Error handling with async and await in Javascript - Time & Space Complexity
When using async and await, it's important to know how error handling affects the program's speed.
We want to see how the time to catch errors changes as the input or tasks grow.
Analyze the time complexity of the following code snippet.
async function fetchData(urls) {
const results = [];
for (const url of urls) {
try {
const response = await fetch(url);
const data = await response.json();
results.push(data);
} catch (error) {
results.push(null);
}
}
return results;
}
This code fetches data from multiple URLs one by one, handling errors for each fetch.
Identify the loops, recursion, array traversals that repeat.
- Primary operation: The for-loop that fetches each URL sequentially.
- How many times: Once for each URL in the input array.
Each URL adds one fetch and error check, so the total work grows directly with the number of URLs.

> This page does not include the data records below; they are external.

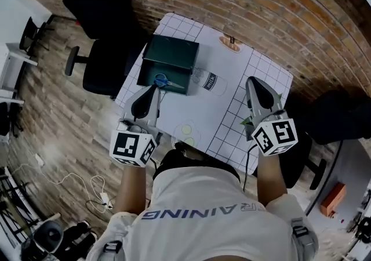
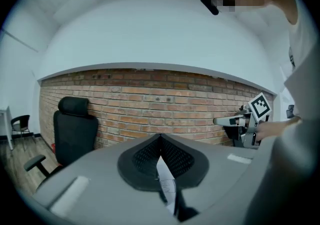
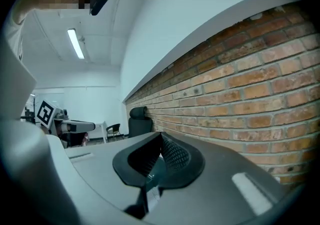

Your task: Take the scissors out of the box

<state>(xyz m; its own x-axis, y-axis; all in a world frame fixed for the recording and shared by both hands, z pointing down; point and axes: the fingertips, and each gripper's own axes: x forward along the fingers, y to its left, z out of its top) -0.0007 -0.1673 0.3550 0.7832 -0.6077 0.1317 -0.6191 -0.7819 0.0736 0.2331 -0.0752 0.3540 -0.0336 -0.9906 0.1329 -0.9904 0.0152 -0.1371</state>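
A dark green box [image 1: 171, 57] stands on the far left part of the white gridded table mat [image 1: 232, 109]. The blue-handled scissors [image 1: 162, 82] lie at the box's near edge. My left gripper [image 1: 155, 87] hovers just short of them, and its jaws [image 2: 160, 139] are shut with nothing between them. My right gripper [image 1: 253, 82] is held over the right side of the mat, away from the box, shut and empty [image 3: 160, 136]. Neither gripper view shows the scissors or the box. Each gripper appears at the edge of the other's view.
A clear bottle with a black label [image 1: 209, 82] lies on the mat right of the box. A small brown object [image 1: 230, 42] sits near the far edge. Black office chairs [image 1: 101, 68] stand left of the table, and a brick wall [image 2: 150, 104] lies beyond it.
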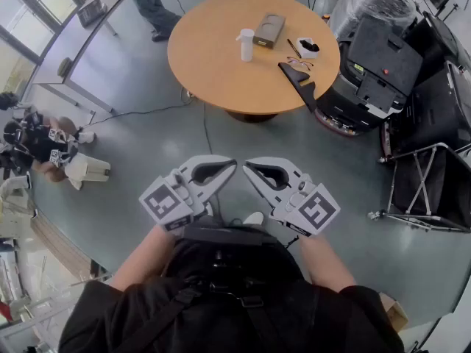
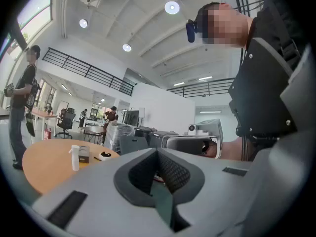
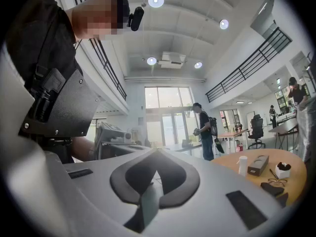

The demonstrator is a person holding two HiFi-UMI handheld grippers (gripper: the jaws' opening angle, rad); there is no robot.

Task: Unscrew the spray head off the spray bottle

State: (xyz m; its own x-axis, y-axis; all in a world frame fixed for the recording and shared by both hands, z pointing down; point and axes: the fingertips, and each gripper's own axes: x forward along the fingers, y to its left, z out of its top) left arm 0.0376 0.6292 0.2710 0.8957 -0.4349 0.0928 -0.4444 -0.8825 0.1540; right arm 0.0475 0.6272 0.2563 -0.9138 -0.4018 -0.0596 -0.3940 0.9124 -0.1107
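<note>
Grey left gripper [image 1: 229,165] and right gripper [image 1: 250,166] are both closed and empty. A white plastic spray bottle [image 1: 246,44] stands upright near the middle of the round tan wooden table [image 1: 213,72].

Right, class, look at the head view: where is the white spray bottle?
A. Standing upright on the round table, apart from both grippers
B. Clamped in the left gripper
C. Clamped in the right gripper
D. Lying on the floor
A: the spray bottle stands upright on the round table, while the left gripper and the right gripper are both shut on nothing, over the floor short of the table.
</note>
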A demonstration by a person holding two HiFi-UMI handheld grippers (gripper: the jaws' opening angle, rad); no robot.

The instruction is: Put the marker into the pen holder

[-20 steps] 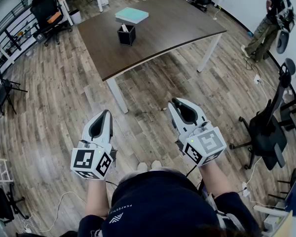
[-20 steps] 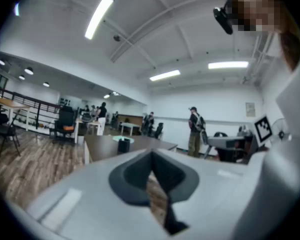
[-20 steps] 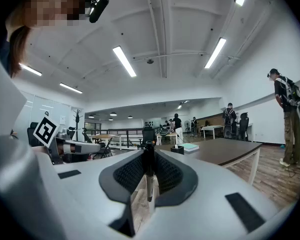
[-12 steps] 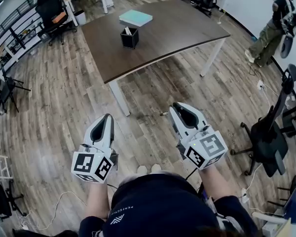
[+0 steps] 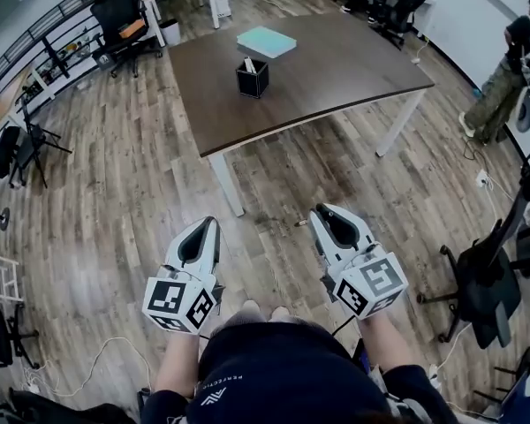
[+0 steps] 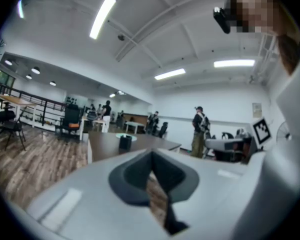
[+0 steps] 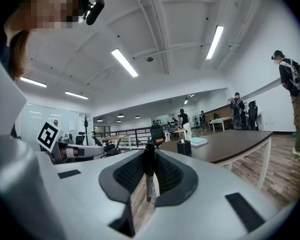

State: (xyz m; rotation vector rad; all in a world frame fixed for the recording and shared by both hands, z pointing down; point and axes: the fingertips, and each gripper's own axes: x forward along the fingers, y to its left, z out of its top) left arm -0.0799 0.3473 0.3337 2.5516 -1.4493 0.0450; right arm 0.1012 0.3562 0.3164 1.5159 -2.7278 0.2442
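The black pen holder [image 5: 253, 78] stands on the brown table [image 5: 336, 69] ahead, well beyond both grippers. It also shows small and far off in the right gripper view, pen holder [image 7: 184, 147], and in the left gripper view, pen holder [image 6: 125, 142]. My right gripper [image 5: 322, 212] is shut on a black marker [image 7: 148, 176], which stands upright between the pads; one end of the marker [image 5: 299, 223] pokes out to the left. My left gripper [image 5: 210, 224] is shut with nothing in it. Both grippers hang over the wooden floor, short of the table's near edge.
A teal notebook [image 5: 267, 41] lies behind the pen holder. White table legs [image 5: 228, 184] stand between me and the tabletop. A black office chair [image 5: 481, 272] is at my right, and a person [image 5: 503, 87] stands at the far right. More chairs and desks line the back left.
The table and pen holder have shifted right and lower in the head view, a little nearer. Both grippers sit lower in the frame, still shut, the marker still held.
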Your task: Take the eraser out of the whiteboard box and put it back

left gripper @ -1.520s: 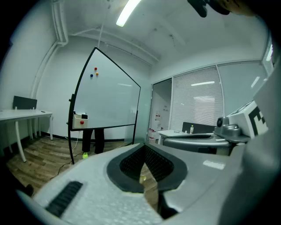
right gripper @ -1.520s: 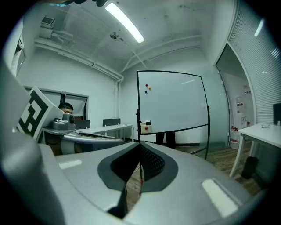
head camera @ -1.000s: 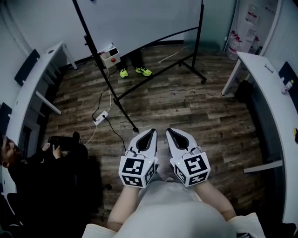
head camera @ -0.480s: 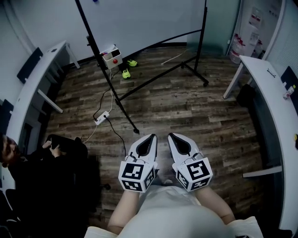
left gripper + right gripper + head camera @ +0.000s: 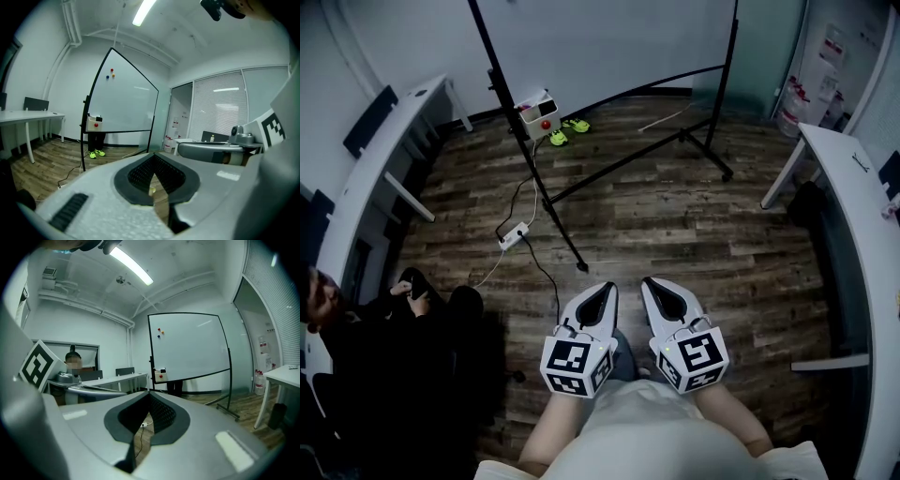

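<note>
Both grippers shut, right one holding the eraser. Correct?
Half right. The left gripper and right gripper are both shut, but the right holds nothing: the right gripper view shows its jaws closed together, empty.

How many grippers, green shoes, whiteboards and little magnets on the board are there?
Grippers: 2 (left gripper, right gripper)
Green shoes: 2
Whiteboard: 1
Magnets: 3
Total: 8
</note>
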The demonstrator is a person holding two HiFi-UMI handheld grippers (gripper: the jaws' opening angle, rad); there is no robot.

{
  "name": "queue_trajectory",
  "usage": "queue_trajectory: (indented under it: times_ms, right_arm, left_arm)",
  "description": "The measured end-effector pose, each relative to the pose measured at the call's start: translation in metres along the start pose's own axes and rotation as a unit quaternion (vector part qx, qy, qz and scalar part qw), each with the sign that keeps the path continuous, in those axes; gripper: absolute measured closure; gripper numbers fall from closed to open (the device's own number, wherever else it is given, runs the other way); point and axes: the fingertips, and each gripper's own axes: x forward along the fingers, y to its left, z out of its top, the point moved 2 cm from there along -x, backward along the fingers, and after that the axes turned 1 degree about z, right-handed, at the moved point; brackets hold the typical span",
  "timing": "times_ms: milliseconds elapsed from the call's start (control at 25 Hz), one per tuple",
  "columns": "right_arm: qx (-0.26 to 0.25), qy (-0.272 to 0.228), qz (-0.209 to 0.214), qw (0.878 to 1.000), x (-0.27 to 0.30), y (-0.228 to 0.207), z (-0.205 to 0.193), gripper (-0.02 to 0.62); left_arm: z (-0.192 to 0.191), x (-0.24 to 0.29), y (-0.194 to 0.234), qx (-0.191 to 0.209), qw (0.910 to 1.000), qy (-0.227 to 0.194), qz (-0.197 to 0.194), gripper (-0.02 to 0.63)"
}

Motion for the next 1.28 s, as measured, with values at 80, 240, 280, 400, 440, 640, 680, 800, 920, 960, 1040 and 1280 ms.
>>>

| Input Size (n) | Approx. Operations |
|---|---|
| 10 | About 10 fetches and error checks |
| 100 | About 100 fetches and error checks |
| 1000 | About 1000 fetches and error checks |
Pattern observation: The work increases evenly as the number of URLs increases.
Time Complexity: O(n)
This means the time to complete grows in a straight line with the number of URLs to fetch.
[X] Wrong: "Using try-catch inside the loop makes the code slower exponentially."
[OK] Correct: The try-catch only adds a small fixed cost per iteration, so it grows linearly, not exponentially.
Understanding how async error handling scales helps you write reliable code that performs well as tasks increase.
"What if we fetched all URLs in parallel using Promise.all with try-catch? How would the time complexity change?"